Ah well, "y" in French is spoken "eee-grek" and pronounced "y" in words. We're just weird. Play Scrabble: make a dictionary feel loved.
Well i've played it online but i like monopoly best. Especially when my brothers and sister and i play for money. I like being the car or boot. Although, in the Aussie version (coz most of us the pom version) we have a koala which i sometimes am
In the pommy version it's Mayfair and Park Lane. In the Aussie version it's Kings Avenue and Flinders Way (OZ below)
I'm an expressive person I remember there was a big Uno phase there for a while, but pictionary was a pain in the are to be honest.
Yeah well, my version of a coffee maker is a kettle I love charades though. Seeing people make a dick of themselves trying to act out something they have no hope of succeeding at, is a laugh riot. Like trying to play twister and keeping your decorum when upside down and back to front. Ain't gonna happen my friend.
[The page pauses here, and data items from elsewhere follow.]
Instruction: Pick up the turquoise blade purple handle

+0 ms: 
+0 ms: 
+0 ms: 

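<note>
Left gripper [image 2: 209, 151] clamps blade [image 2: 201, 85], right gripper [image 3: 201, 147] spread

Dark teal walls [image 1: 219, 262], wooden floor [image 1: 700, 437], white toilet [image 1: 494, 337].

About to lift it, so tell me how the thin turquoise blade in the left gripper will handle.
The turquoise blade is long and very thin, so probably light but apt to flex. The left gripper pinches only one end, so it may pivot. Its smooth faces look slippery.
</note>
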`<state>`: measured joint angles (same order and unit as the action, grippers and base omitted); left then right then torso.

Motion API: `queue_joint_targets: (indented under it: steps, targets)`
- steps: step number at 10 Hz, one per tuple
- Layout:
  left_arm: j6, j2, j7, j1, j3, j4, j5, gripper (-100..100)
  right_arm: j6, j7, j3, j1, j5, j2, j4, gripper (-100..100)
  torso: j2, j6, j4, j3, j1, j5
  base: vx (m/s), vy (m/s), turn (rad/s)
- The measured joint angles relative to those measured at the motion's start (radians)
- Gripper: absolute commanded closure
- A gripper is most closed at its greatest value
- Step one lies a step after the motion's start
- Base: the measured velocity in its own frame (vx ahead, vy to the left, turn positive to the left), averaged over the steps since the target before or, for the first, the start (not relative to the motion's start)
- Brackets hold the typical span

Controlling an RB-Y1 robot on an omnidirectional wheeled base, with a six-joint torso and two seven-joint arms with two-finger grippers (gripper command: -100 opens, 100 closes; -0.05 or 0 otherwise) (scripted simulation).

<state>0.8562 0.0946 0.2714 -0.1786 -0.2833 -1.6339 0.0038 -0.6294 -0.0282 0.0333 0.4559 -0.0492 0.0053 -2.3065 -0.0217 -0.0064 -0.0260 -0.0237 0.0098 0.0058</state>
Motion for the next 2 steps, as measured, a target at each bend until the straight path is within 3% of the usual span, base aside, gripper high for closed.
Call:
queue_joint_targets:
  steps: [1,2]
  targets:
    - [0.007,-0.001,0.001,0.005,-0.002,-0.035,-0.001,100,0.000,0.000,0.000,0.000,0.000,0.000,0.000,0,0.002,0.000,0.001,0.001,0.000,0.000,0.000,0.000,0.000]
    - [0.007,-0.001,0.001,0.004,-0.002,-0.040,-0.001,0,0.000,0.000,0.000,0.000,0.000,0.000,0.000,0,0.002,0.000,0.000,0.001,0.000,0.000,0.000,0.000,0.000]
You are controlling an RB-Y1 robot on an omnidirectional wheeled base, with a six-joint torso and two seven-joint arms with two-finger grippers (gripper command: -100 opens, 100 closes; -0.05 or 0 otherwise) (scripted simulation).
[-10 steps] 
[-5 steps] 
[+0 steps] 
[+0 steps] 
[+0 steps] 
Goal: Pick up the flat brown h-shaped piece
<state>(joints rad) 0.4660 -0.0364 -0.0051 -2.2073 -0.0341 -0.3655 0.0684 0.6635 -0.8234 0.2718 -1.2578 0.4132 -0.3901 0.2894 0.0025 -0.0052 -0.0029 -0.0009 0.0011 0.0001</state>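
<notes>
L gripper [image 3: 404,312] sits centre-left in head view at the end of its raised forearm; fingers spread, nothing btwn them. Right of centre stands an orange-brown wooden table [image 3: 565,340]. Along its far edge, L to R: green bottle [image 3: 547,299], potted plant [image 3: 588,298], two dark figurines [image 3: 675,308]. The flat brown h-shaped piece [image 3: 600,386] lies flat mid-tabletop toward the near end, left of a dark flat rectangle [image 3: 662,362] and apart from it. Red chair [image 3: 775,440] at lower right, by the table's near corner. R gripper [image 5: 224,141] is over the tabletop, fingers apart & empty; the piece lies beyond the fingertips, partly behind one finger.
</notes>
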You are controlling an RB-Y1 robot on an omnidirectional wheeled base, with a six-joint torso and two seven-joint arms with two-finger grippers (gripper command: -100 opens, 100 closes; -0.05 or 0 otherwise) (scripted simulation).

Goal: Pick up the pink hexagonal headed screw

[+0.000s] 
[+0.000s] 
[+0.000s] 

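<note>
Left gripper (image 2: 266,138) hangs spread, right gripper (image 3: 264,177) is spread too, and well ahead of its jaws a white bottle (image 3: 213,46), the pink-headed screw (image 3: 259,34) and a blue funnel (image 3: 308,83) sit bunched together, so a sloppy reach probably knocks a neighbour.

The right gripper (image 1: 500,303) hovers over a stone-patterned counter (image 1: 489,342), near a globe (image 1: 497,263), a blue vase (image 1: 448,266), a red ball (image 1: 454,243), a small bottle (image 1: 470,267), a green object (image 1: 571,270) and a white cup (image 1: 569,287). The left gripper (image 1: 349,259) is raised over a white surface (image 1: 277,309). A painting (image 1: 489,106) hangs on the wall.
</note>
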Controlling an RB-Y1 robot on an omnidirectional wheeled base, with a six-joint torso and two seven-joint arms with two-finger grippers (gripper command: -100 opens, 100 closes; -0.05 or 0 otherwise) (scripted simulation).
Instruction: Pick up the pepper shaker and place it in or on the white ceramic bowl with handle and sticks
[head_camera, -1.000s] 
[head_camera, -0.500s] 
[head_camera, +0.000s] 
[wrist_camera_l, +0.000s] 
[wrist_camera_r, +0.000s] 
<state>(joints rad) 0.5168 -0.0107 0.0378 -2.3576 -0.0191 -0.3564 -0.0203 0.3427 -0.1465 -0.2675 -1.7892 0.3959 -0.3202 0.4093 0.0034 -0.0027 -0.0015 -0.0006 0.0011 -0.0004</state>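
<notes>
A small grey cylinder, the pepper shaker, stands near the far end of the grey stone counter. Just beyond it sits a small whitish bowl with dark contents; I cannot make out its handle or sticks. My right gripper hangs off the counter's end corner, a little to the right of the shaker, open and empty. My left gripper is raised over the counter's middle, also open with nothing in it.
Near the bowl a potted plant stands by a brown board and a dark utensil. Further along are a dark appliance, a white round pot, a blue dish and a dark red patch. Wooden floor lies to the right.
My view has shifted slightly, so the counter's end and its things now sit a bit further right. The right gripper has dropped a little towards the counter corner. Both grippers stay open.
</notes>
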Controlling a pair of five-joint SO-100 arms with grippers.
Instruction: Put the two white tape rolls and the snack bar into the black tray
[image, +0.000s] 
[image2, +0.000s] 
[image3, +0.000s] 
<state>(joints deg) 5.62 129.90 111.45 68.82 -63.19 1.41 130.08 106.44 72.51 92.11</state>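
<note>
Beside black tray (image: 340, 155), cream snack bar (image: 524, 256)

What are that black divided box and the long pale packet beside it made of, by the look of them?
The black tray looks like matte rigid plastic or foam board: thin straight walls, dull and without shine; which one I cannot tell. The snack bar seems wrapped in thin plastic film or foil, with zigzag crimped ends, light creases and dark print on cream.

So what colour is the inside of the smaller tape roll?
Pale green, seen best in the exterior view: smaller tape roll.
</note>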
A made up game we called "Witches and Vampires" where the entire block was the boundary for an elaborate hide-and-go-seek game we'd only play at night with a starting place and a finishing area. Two people against the rest of the kids who were assigned as a particular villan (witch, goblin, werewolf, vampire, evil cats, ghosts, troll, and all kinds of nasty things). When they were tagged, we had re-enactments of death by those villains. EX: The witch would turn the person into a frog on my back porch and her evil cat would then eat the frog. Was fun running around hedges, hiding behind parked cars and darting through backyard fence-lines.
fun times and yes swords and shields. oh the stupid fun. now for some other things i need to express my (wonderously perfect) opinion on. all normal milk is gross. Soy milk is delcious - vita soy vanilla delite is a good way to ease into it, the fortified one is the next best. jam is only jam if it is homemade or from the likes of ananaoth. Those marrow-and-food-colouring-with-a-seed-or-two concoctions are not jam. they are like ridiculously bright spackle. they are too thick as well. and too sweet. SO THERE. and a question - just how how does one bastardise the Commonwealth's English? I can see how you could chop and change the Queen's English....but if it's a form of English that applies to the whole Commonwealth then wouldn't milk, mulk, muwk, miwk, meelk and so on all be valid forms of it, and not bastardisations?
If bastardisation is changing the way in whcih a word is pronounced, then we are all guilty. We all have different accents. At least we speak the proper english and don't change the way words are meant to be like certain overseas fellows. Some say Antarctica like the first "T" doesn't exist, "Anartica". What can be really annoying is when people say somethin, everythin, nothin. Words that have a "G" on the end but they remove it. Certain sloppiness with the english language does get on the nerves
if thats the case..how do you rectify pronouncing centre as 'centur' when thats clearly not possible without some made up linguistic word legitimizing it? food for thought btw... FREE THE Z! end commonwealth hatred of the letter Z! Bastardization! isnt z just sexy?
yes, but that's only if you assume that there is only one way to pronounce a word in the first place. If we were talking about the original form of english or the Queen's English then yep, we have changed it and we are guilty of barstardization. BUT matt mentioned the 'commonwealth' english, which suggests that there is a form of english that can apply to the whole commonweath. Because the comonwealth has such a diverse range of accents then you could argue that all versions of a word are valid - when talking about the Commonwealth English there is no 'one' way to pronounce a word. And if every form is valid then we haven't changed anything, we have simply added new, valid forms of the word to the massive commonwealth dictionary. So we aren't guilty. and btw, zee may be sexy but zed is far more elegant.
i'm not hating...... i just have...standards... (jk) and hey, you can still have fun with a low class ho. You just might want to do a Pretty Woman makeover on her before introducing her to your parents.